### Work required
Retype the data that follows line by line, exactly, and leave its pictures out.

### Data to process
- Opening Delimiter -

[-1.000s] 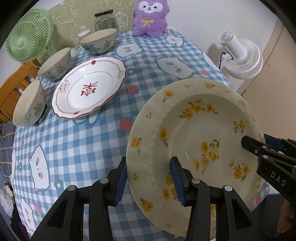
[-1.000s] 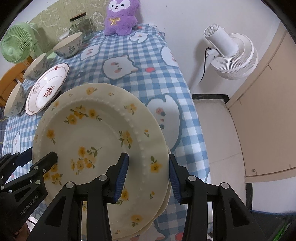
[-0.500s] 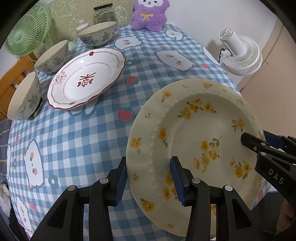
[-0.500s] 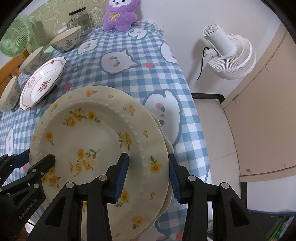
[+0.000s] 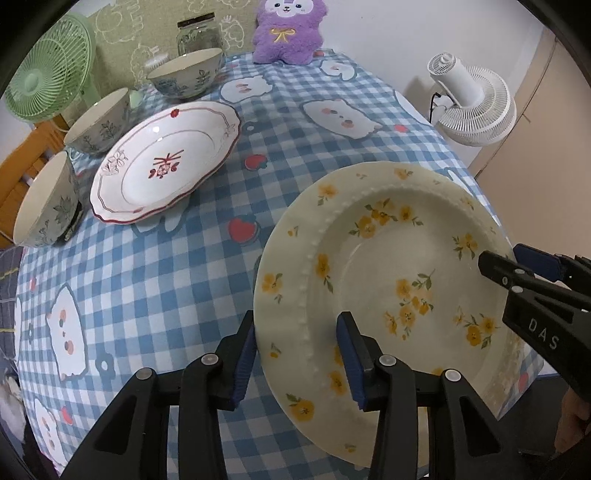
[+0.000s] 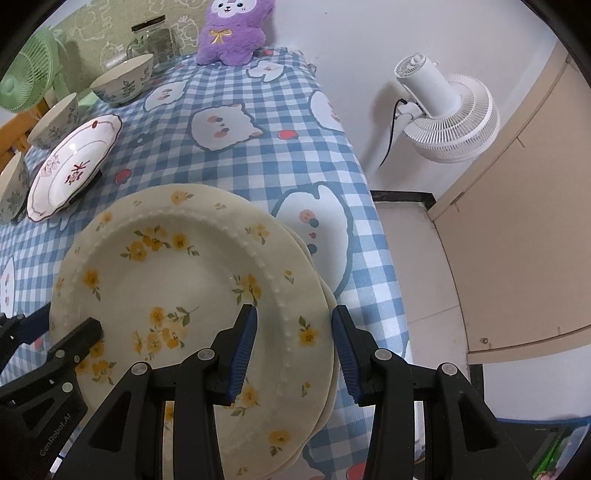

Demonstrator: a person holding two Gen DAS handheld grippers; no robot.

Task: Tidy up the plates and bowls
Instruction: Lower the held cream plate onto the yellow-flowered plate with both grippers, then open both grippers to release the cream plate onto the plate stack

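Note:
A cream plate with yellow flowers (image 5: pixel 388 258) (image 6: pixel 184 280) hangs tilted over the near right of the table. My left gripper (image 5: pixel 297 321) (image 6: pixel 66 321) grips its left rim, one finger outside and one on the plate's face, and its jaws are closing. My right gripper (image 6: pixel 294 312) (image 5: pixel 502 258) is shut on the opposite rim. Rims of matching cream plates (image 6: pixel 328 295) show just beneath it. A white plate with red trim (image 5: pixel 166 166) (image 6: pixel 74 162) lies at the far left. Beside it stand three leaf-patterned bowls (image 5: pixel 188 74) (image 5: pixel 99 122) (image 5: pixel 44 203).
A purple plush toy (image 5: pixel 288 29) and a glass jar (image 5: pixel 195 35) sit at the table's far end. A green fan (image 5: pixel 48 77) stands at the back left. A white fan (image 6: pixel 450 114) stands on the floor past the table's right edge (image 6: pixel 373 229).
The flowered plate keeps its place in both grips. The far tableware has shifted in both views, and more of the plate rims underneath shows in the right wrist view.

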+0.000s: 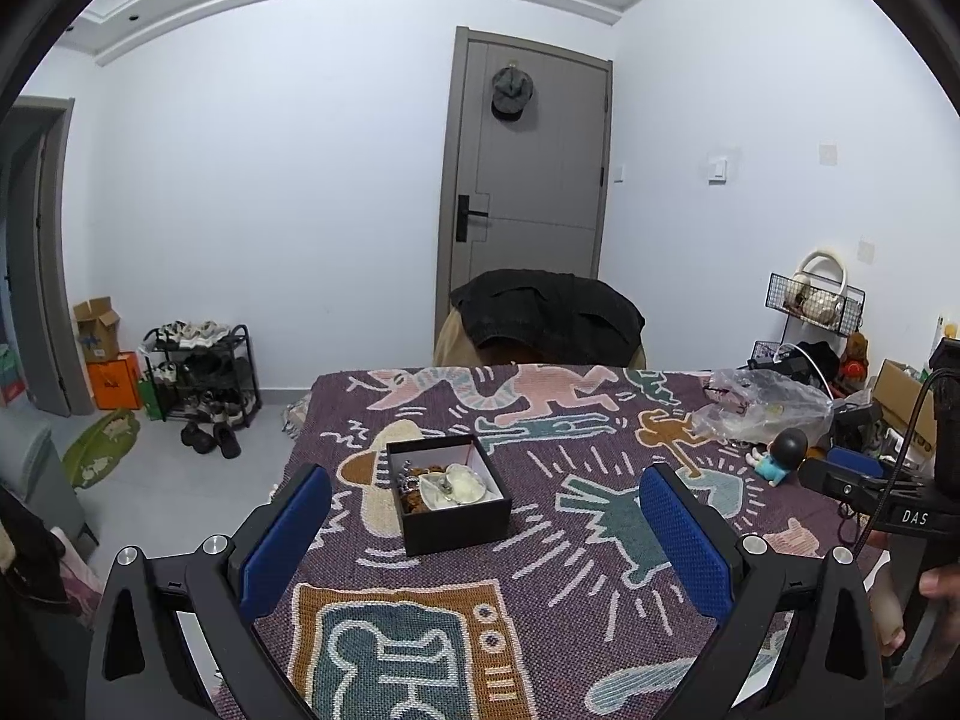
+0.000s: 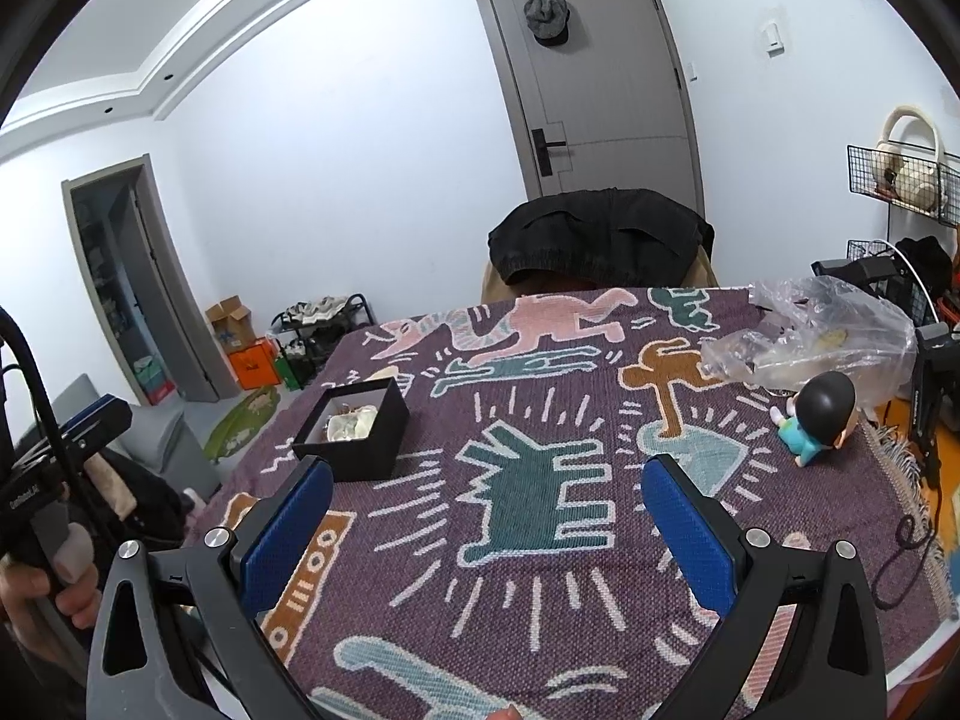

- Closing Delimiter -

### The completed task
[-1.000s] 
[-1.000s] 
[-0.500s] 
[-0.500s] 
[+0.000s] 
[+0.000s] 

Demonstrator: a person holding two Gen DAS handheld grippers; no robot.

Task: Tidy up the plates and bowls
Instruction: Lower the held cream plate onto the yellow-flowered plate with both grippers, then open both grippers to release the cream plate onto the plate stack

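Note:
A cream plate with yellow flowers (image 5: pixel 388 258) (image 6: pixel 184 280) hangs tilted over the near right of the table. My left gripper (image 5: pixel 297 321) (image 6: pixel 66 321) grips its left rim, one finger outside and one on the plate's face, and its jaws are closing. My right gripper (image 6: pixel 294 312) (image 5: pixel 502 258) is shut on the opposite rim. Rims of matching cream plates (image 6: pixel 328 295) show just beneath it. A white plate with red trim (image 5: pixel 166 166) (image 6: pixel 74 162) lies at the far left. Beside it stand three leaf-patterned bowls (image 5: pixel 188 74) (image 5: pixel 99 122) (image 5: pixel 44 203).
A purple plush toy (image 5: pixel 288 29) and a glass jar (image 5: pixel 195 35) sit at the table's far end. A green fan (image 5: pixel 48 77) stands at the back left. A white fan (image 6: pixel 450 114) stands on the floor past the table's right edge (image 6: pixel 373 229).
The flowered plate keeps its place in both grips. The far tableware has shifted in both views, and more of the plate rims underneath shows in the right wrist view.
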
+0.000s: 
+0.000s: 

No further answer is needed.